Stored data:

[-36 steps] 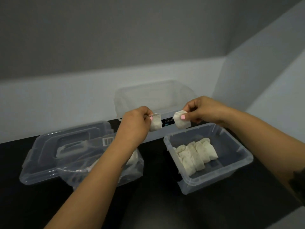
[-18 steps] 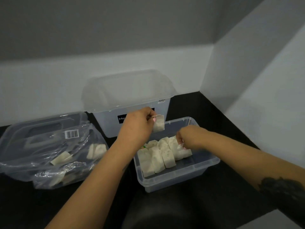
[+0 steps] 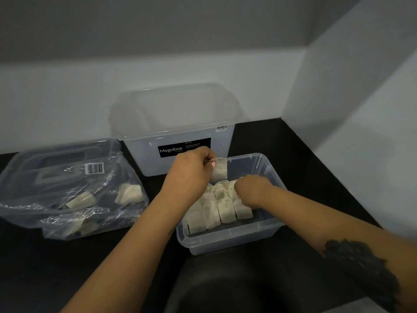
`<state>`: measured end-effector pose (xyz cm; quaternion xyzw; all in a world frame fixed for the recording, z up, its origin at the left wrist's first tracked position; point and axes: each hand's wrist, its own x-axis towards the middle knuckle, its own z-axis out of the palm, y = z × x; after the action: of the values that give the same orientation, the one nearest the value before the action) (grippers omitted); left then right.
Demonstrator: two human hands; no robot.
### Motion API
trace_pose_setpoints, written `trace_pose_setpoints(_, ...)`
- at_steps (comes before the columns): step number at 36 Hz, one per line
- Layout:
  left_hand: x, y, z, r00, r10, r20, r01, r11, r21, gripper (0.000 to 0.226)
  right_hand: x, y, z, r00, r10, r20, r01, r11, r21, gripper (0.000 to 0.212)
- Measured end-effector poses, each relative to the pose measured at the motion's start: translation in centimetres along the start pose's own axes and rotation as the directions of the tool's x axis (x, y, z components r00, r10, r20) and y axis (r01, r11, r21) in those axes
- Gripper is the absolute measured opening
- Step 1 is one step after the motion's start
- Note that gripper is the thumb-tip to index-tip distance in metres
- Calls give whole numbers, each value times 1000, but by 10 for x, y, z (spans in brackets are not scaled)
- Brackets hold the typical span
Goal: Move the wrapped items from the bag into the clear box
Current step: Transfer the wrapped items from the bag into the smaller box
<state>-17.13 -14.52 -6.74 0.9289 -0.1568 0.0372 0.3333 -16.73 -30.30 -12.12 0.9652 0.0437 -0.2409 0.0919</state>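
The right hand (image 3: 252, 190) is curled down among the wrapped items (image 3: 216, 206) inside the clear box (image 3: 225, 241), and its fingertips are hidden behind the knuckles, so whether it grips one of them cannot be told. The left hand (image 3: 191, 170) pinches a single wrapped item (image 3: 219, 170) by its top edge, hanging it just above the back of the box. The packed items are pale, soft-cornered blocks standing in a tight row, faintly speckled, though the dim light blurs their surface. To the left, the crinkled, glossy bag (image 3: 74, 195) lies on a flat clear lid (image 3: 45, 154); a few more pale pieces (image 3: 129, 193) show through its folds, their outlines muddled by reflections. Behind stands a taller frosted tub (image 3: 176, 136) with a black label. The tabletop (image 3: 304, 154) is matte black.
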Motion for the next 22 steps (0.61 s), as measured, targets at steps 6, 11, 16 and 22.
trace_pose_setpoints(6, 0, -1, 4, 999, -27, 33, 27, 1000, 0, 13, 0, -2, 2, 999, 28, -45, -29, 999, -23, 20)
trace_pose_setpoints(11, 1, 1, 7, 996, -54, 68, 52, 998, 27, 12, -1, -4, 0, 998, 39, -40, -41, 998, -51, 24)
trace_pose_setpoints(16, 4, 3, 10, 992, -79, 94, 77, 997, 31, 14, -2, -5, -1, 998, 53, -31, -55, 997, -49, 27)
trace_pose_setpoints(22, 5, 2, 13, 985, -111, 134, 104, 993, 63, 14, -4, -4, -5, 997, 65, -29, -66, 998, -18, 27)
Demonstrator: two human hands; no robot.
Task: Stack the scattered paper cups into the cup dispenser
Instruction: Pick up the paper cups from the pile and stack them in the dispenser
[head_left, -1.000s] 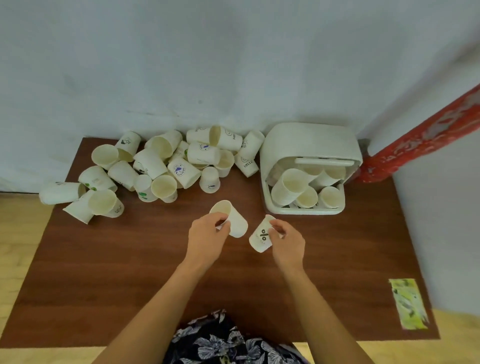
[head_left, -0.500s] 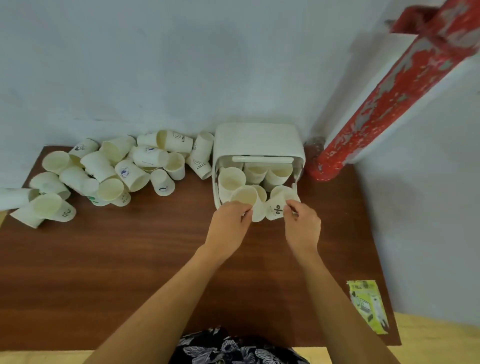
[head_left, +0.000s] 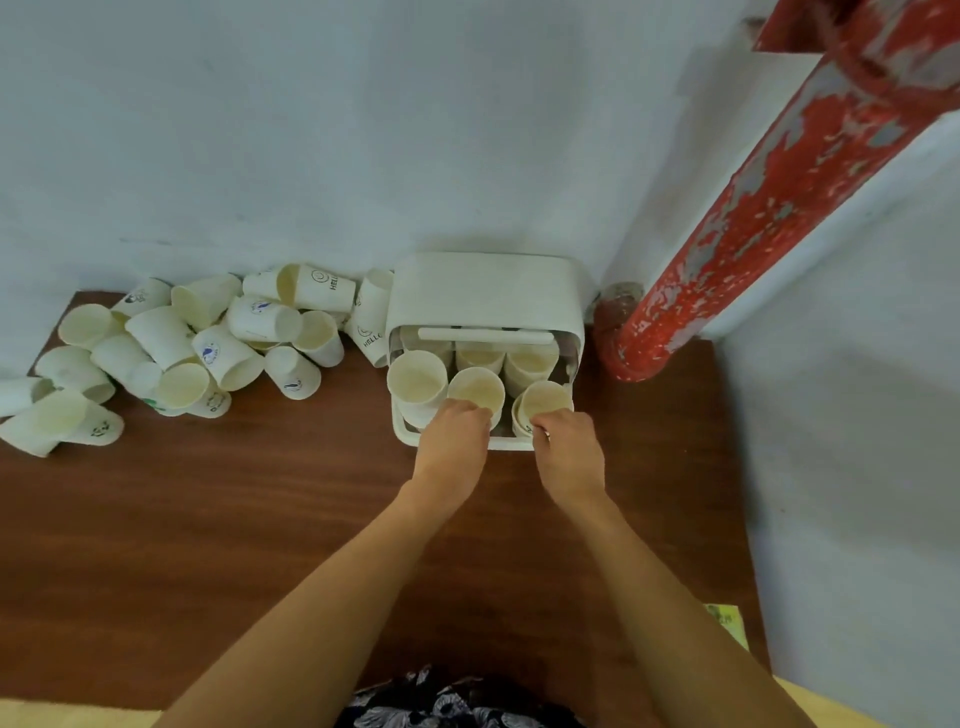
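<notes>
both hands reach into the front of the white cup dispenser (head_left: 483, 291), which stands at the back of the dark wooden bench (head_left: 208, 519), against the pale wall (head_left: 363, 130). the left hand (head_left: 453, 441) has its fingers curled round the cup in the front middle slot (head_left: 476, 388), gripping it near the rim. the right hand (head_left: 570, 452) holds the cup in the front right slot (head_left: 543, 400) the same way, fingers clamped on its near side; a dark printed mark shows on that cup just beside the fingers, too hidden to read. a third open cup (head_left: 417, 378) stands in the front left slot, touching the middle one. more cups sit in the row behind, under the white bar (head_left: 485, 335) that crosses the dispenser's opening.

the loose cups (head_left: 208, 343) lie in a heap on the bench to the left of the dispenser, most on their sides, some touching it. one cup at the back (head_left: 322, 286) reads "hel", cut off by its neighbour, below a small smiley face; another leaning on the dispenser (head_left: 371, 332) reads "hello". a cup in the heap (head_left: 223, 356) carries a round blue logo, and one near the front (head_left: 293, 373) has a small blue mark, neither readable.

a red pipe with peeling paint (head_left: 753, 208) rises at the right corner. a yellow-green printed slip (head_left: 727, 621) lies at the bench's right edge, its writing too small to read.
</notes>
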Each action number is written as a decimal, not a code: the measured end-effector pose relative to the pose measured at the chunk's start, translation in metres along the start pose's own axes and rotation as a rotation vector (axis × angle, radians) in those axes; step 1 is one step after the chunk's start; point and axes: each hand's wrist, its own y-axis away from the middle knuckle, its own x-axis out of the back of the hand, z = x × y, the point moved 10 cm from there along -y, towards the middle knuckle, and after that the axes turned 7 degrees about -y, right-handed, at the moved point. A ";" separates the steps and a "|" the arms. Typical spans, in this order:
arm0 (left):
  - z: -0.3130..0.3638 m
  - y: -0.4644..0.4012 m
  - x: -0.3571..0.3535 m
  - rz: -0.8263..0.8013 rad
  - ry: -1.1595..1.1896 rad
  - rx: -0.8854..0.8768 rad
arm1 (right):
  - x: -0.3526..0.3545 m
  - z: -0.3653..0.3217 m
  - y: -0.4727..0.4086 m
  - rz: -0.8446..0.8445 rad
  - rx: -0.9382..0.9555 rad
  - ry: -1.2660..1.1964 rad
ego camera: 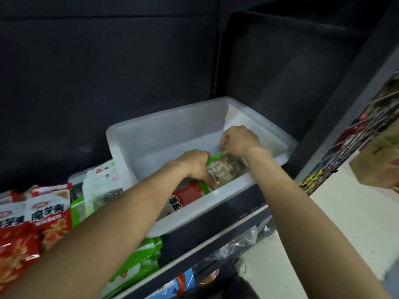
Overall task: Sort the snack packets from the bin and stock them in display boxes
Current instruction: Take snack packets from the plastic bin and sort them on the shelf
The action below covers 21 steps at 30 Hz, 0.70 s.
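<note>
Head view: both hands are inside the white display box [121, 134] on the dark shelf [244, 214], setting a green-edged packet [224, 169] down at its near edge, at about 6 o'clock within the box. To do this well, I judge the packet should be stood upright against the front wall, face outward, squared beside the red packet [187, 194] at its 8 o'clock, and released only once it stays put. The left hand [197, 164] curls its fingers around the packet's left edge, wrist bent down. The right hand [239, 140], at the packet's 1 o'clock, pinches its top green seal with curled fingers. Both forearms reach forward, nearly straight. Red snack packets [49, 214] stand at 9 o'clock, outside the box.
</note>
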 end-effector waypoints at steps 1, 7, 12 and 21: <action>-0.011 0.000 0.010 0.058 0.016 0.031 | 0.002 -0.001 0.001 0.008 0.017 -0.024; -0.069 0.017 0.066 0.481 0.171 0.261 | -0.009 -0.014 0.006 -0.116 0.139 -0.095; -0.087 0.028 0.081 0.737 0.892 0.224 | -0.001 -0.017 0.010 -0.061 0.066 -0.366; -0.064 0.119 0.071 0.584 1.327 0.025 | 0.017 -0.077 0.060 0.005 -0.057 -1.373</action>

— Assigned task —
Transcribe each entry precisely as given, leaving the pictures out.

— Output for this exercise —
[-36 steps] 
[-18 steps] 
[+0 steps] 
`<state>`: measured end-effector pose (xyz cm; quaternion xyzw; all in a world frame fixed for the recording, z up, its origin at the left wrist's first tracked position; point and axes: each hand's wrist, its own x-axis towards the middle knuckle, its own z-axis out of the palm, y = z × x; after the action: of the values that give the same orientation, the one nearest the value before the action) (grippers omitted); left then right.
Demonstrator: two human hands; no robot.
### Motion API
trace_pose_setpoints, written `trace_pose_setpoints(_, ...)`
- at_steps (comes before the columns): step number at 36 Hz, one per line
- Layout:
  left_hand: x, y, z, r00, r10, r20, r01, r11, r21, gripper (0.000 to 0.226)
  right_hand: x, y, z, r00, r10, r20, r01, r11, r21, gripper (0.000 to 0.212)
- Measured end-effector poses, each relative to the pose measured at the motion's start: translation in centimetres along the start pose's own axes and rotation as the directions of the tool's x axis (x, y, z components r00, r10, r20) and y axis (r01, r11, r21) in those axes
- Gripper is the absolute measured opening
- Step 1 is one step after the motion's start
- Note that gripper is the thumb-tip to index-tip distance in metres
- Calls give whole numbers, each value times 1000, but by 10 for x, y, z (spans in brackets are not scaled)
- Brackets hold the typical span
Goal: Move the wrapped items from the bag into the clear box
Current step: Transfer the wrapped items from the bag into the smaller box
<state>-17.13 -14.52 -6.74 0.9289 -0.1568 0.0372 0.3333 -16.73 -30.30 -12.12 0.9652 0.0437 -0.2409 0.0919</state>
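The right hand (image 3: 252, 190) is curled down among the wrapped items (image 3: 216, 206) inside the clear box (image 3: 225, 241), and its fingertips are hidden behind the knuckles, so whether it grips one of them cannot be told. The left hand (image 3: 191, 170) pinches a single wrapped item (image 3: 219, 170) by its top edge, hanging it just above the back of the box. The packed items are pale, soft-cornered blocks standing in a tight row, faintly speckled, though the dim light blurs their surface. To the left, the crinkled, glossy bag (image 3: 74, 195) lies on a flat clear lid (image 3: 45, 154); a few more pale pieces (image 3: 129, 193) show through its folds, their outlines muddled by reflections. Behind stands a taller frosted tub (image 3: 176, 136) with a black label. The tabletop (image 3: 304, 154) is matte black.
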Motion for the next 22 steps (0.61 s), as measured, targets at steps 6, 11, 16 and 22.
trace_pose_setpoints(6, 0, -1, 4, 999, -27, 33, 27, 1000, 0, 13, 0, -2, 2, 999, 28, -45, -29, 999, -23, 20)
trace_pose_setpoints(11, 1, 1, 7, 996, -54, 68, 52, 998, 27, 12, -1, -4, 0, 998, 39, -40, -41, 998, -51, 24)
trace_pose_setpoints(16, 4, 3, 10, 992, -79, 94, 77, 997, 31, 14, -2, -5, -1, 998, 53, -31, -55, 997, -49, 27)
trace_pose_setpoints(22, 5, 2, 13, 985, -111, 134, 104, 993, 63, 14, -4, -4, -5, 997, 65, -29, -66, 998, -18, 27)
Demonstrator: two human hands; no robot.
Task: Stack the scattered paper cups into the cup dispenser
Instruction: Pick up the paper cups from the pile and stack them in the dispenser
[head_left, -1.000s] 
[head_left, -0.500s] 
[head_left, +0.000s] 
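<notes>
both hands reach into the front of the white cup dispenser (head_left: 483, 291), which stands at the back of the dark wooden bench (head_left: 208, 519), against the pale wall (head_left: 363, 130). the left hand (head_left: 453, 441) has its fingers curled round the cup in the front middle slot (head_left: 476, 388), gripping it near the rim. the right hand (head_left: 570, 452) holds the cup in the front right slot (head_left: 543, 400) the same way, fingers clamped on its near side; a dark printed mark shows on that cup just beside the fingers, too hidden to read. a third open cup (head_left: 417, 378) stands in the front left slot, touching the middle one. more cups sit in the row behind, under the white bar (head_left: 485, 335) that crosses the dispenser's opening.

the loose cups (head_left: 208, 343) lie in a heap on the bench to the left of the dispenser, most on their sides, some touching it. one cup at the back (head_left: 322, 286) reads "hel", cut off by its neighbour, below a small smiley face; another leaning on the dispenser (head_left: 371, 332) reads "hello". a cup in the heap (head_left: 223, 356) carries a round blue logo, and one near the front (head_left: 293, 373) has a small blue mark, neither readable.

a red pipe with peeling paint (head_left: 753, 208) rises at the right corner. a yellow-green printed slip (head_left: 727, 621) lies at the bench's right edge, its writing too small to read.
</notes>
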Each action number is written as a decimal, not a code: the measured end-effector pose relative to the pose measured at the chunk's start, translation in metres along the start pose's own axes and rotation as a rotation vector (axis × angle, radians) in those axes; step 1 is one step after the chunk's start; point and axes: each hand's wrist, its own y-axis away from the middle knuckle, its own x-axis out of the back of the hand, z = x × y, the point moved 10 cm from there along -y, towards the middle knuckle, and after that the axes turned 7 degrees about -y, right-handed, at the moved point. A ";" separates the steps and a "|" the arms. Typical spans, in this order:
arm0 (left):
  - z: -0.3130..0.3638 m
  - y: -0.4644..0.4012 m
  - x: -0.3571..0.3535 m
  - rz: -0.8263..0.8013 rad
  - ry: -1.1595..1.1896 rad
  - rx: -0.8854..0.8768 rad
arm1 (right):
  - x: -0.3526..0.3545 m
  - z: -0.3653..0.3217 m
  - y: -0.4727..0.4086 m
  - rz: -0.8446..0.8445 rad
  - rx: -0.9382..0.9555 rad
  - ry: -1.2660..1.1964 rad
ego camera: 
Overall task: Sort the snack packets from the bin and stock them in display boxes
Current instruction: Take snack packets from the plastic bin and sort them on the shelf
The action below covers 21 steps at 30 Hz, 0.70 s.
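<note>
Head view: both hands are inside the white display box [121, 134] on the dark shelf [244, 214], setting a green-edged packet [224, 169] down at its near edge, at about 6 o'clock within the box. To do this well, I judge the packet should be stood upright against the front wall, face outward, squared beside the red packet [187, 194] at its 8 o'clock, and released only once it stays put. The left hand [197, 164] curls its fingers around the packet's left edge, wrist bent down. The right hand [239, 140], at the packet's 1 o'clock, pinches its top green seal with curled fingers. Both forearms reach forward, nearly straight. Red snack packets [49, 214] stand at 9 o'clock, outside the box.
</note>
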 end-effector waypoints at steps 1, 7, 12 and 21: <action>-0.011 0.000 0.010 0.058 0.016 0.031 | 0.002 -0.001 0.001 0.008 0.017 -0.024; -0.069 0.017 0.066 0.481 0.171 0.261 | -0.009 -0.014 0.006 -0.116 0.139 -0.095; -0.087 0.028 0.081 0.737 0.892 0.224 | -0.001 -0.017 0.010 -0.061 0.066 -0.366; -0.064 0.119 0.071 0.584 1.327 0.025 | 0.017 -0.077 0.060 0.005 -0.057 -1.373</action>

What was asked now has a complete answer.